Multi-Revolution Low-Thrust Trajectory Optimization With Very Sparse Mesh Pseudospectral Method

TL;DR

This paper introduces a novel pseudospectral method utilizing a sparse mesh and Sundman transformation to efficiently solve complex multi-revolution low-thrust space trajectory optimization problems with high accuracy and minimal computation time.

Contribution

It presents a new pseudospectral approach with sparse mesh construction techniques for improved accuracy and efficiency in multi-revolution low-thrust trajectory optimization.

Findings

Achieves high accuracy with few seconds of computation.

Effective in handling various objective functions and perturbations.

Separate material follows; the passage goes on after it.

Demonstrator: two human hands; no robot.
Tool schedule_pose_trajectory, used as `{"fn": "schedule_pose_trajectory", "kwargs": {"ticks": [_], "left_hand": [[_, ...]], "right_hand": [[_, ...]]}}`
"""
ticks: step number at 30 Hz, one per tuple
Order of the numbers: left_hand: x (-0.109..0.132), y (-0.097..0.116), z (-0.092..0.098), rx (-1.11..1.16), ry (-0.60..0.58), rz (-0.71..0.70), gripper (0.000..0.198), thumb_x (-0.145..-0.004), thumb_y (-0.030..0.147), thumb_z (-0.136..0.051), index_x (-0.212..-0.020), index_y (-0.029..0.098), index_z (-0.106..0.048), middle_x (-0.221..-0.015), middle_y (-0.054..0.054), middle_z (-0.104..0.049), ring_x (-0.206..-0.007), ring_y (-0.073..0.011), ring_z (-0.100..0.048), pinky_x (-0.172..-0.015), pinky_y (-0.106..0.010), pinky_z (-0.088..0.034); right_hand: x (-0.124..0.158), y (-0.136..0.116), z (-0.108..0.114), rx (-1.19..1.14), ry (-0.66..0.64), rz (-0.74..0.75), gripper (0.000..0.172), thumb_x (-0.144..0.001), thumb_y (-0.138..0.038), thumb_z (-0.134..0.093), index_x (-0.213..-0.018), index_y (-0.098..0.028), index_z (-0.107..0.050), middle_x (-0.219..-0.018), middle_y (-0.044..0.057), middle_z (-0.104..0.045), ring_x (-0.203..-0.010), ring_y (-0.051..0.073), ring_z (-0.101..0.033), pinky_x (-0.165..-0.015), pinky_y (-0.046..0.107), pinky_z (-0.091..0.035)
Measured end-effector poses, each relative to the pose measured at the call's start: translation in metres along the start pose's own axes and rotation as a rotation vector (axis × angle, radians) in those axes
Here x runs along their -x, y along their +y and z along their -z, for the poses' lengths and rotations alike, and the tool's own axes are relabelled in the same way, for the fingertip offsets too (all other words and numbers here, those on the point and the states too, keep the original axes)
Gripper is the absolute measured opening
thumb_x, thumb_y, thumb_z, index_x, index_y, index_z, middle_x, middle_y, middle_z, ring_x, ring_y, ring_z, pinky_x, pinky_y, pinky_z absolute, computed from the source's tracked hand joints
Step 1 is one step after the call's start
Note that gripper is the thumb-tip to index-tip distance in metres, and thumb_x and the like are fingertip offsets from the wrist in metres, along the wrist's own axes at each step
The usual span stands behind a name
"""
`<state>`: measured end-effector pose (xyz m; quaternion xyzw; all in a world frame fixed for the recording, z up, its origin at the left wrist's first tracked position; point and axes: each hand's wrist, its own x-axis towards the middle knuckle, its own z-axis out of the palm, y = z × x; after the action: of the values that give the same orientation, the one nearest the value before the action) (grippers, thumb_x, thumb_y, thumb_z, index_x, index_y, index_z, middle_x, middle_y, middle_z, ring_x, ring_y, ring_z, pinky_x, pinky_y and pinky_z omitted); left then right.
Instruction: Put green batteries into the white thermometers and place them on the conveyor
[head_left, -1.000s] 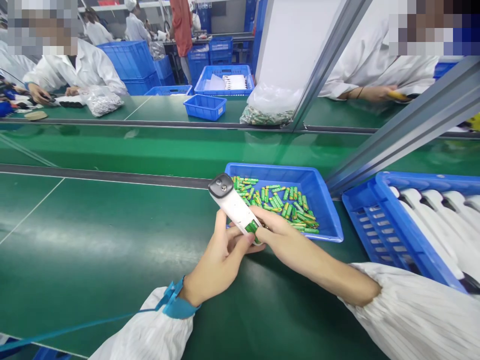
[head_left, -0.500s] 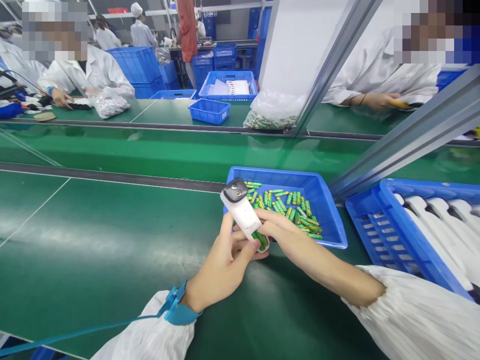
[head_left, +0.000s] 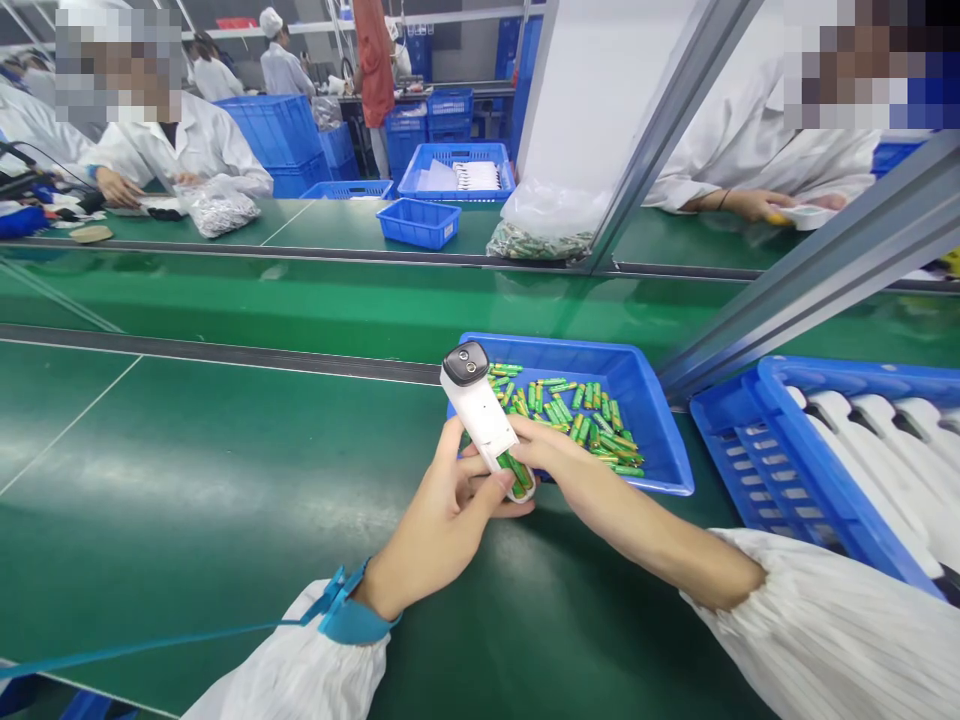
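My left hand (head_left: pixel 450 520) is wrapped round the lower part of a white forehead thermometer (head_left: pixel 480 410), its thumb by the open battery compartment. The black end with two round lenses points up and away from me. Green batteries (head_left: pixel 516 472) lie inside the compartment at the handle's lower end. With its fingers closed at the handle's right side, my right hand (head_left: pixel 551 450) touches the thermometer beside the compartment; its fingertips are partly hidden. Behind both hands stands a blue tray (head_left: pixel 664 430) of loose green and yellow batteries (head_left: pixel 559 410).
On the right, a blue crate (head_left: pixel 750 470) holds several white thermometers (head_left: pixel 877 470). A slanted metal post (head_left: pixel 810 240) rises behind it. Across the green belt (head_left: pixel 322 305) are a small blue bin (head_left: pixel 418 222), a bag of batteries (head_left: pixel 544 225) and co-workers. A blue wrist strap cord (head_left: pixel 165 640) trails left.
The thermometer has shifted slightly up and left and turned a little, showing more of the batteries in its compartment. Both hands stay on it. The right-hand co-worker's white item has turned into view.
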<state>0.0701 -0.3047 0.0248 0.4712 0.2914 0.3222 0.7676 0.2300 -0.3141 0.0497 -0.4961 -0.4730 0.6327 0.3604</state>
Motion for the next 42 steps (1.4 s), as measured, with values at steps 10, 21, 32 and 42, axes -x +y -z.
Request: {"fn": "schedule_pose_trajectory", "kwargs": {"ticks": [10, 21, 32, 42], "left_hand": [[0.001, -0.001, -0.001, -0.031, 0.007, 0.003, 0.056, -0.095, 0.031, -0.056, -0.142, 0.026, -0.026, -0.122, -0.009, -0.066, -0.109, -0.0241, -0.065, -0.091, -0.04, -0.059], [0.0, -0.008, -0.002, -0.14, 0.014, -0.011, 0.052, -0.095, 0.029, -0.056, -0.141, 0.028, -0.033, -0.119, -0.007, -0.067, -0.109, -0.0229, -0.065, -0.091, -0.038, -0.058], [-0.002, 0.007, 0.002, 0.005, 0.061, 0.044, 0.067, -0.092, 0.034, -0.062, -0.146, 0.023, -0.024, -0.109, -0.01, -0.069, -0.101, -0.0253, -0.068, -0.085, -0.041, -0.061], [-0.002, 0.004, -0.002, -0.035, 0.075, 0.015, 0.059, -0.093, 0.032, -0.06, -0.143, 0.027, -0.031, -0.11, -0.007, -0.069, -0.103, -0.0232, -0.067, -0.087, -0.041, -0.06]], "right_hand": [[-0.001, -0.002, -0.002, 0.023, 0.021, -0.046, 0.031, -0.087, -0.027, -0.045, -0.111, -0.023, -0.063, -0.102, 0.002, -0.065, -0.098, 0.021, -0.056, -0.079, 0.031, -0.04], [-0.002, -0.004, -0.001, -0.01, 0.068, -0.091, 0.042, -0.076, -0.019, -0.046, -0.113, -0.023, -0.065, -0.105, 0.003, -0.068, -0.099, 0.023, -0.06, -0.076, 0.032, -0.046], [-0.002, -0.005, 0.002, -0.051, 0.003, -0.079, 0.04, -0.078, -0.026, -0.051, -0.116, -0.022, -0.065, -0.115, 0.004, -0.068, -0.105, 0.025, -0.06, -0.075, 0.034, -0.043], [0.001, -0.004, 0.0, -0.053, 0.039, -0.055, 0.036, -0.086, -0.03, -0.049, -0.118, -0.021, -0.064, -0.11, 0.004, -0.068, -0.099, 0.023, -0.059, -0.077, 0.032, -0.043]]}}
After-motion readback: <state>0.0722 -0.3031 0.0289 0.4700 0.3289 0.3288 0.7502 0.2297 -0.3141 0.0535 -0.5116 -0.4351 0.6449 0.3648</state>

Demonstrated on a challenging orbital rendezvous problem.

Abstract

Multi-revolution low-thrust trajectory optimization problems are important and challenging in space mission design. In this paper, an efficient, accurate, and widely applicable pseudospectral method is proposed to solve multi-revolution low-thrust trajectory optimization problems with various objective functions and perturbations. The method is based on the Sundman transformation and pseudospectral method, together with a sparse mesh that is monotonic, near-uniformly spaced, and uniformly scattered on the unit circle. Two methods are proposed to construct the mesh: a deterministic method based on rotation mapping; a stochastic method utilizing autocorrelated random sequences. Core mechanisms ensuring the correctness of the method are analyzed, including the dual roles of mesh points as both integration points in the temporal domain and sampling points in the angular domain, the slow dynamics of the system excluding the fast angle variable, and the nearly commutative vector fields generated by applying different control inputs. The method is demonstrated through a multi-revolution low-thrust orbital rendezvous problem. Results show that the proposed method achieves high accuracy with only a few seconds of computational time for challenging problems.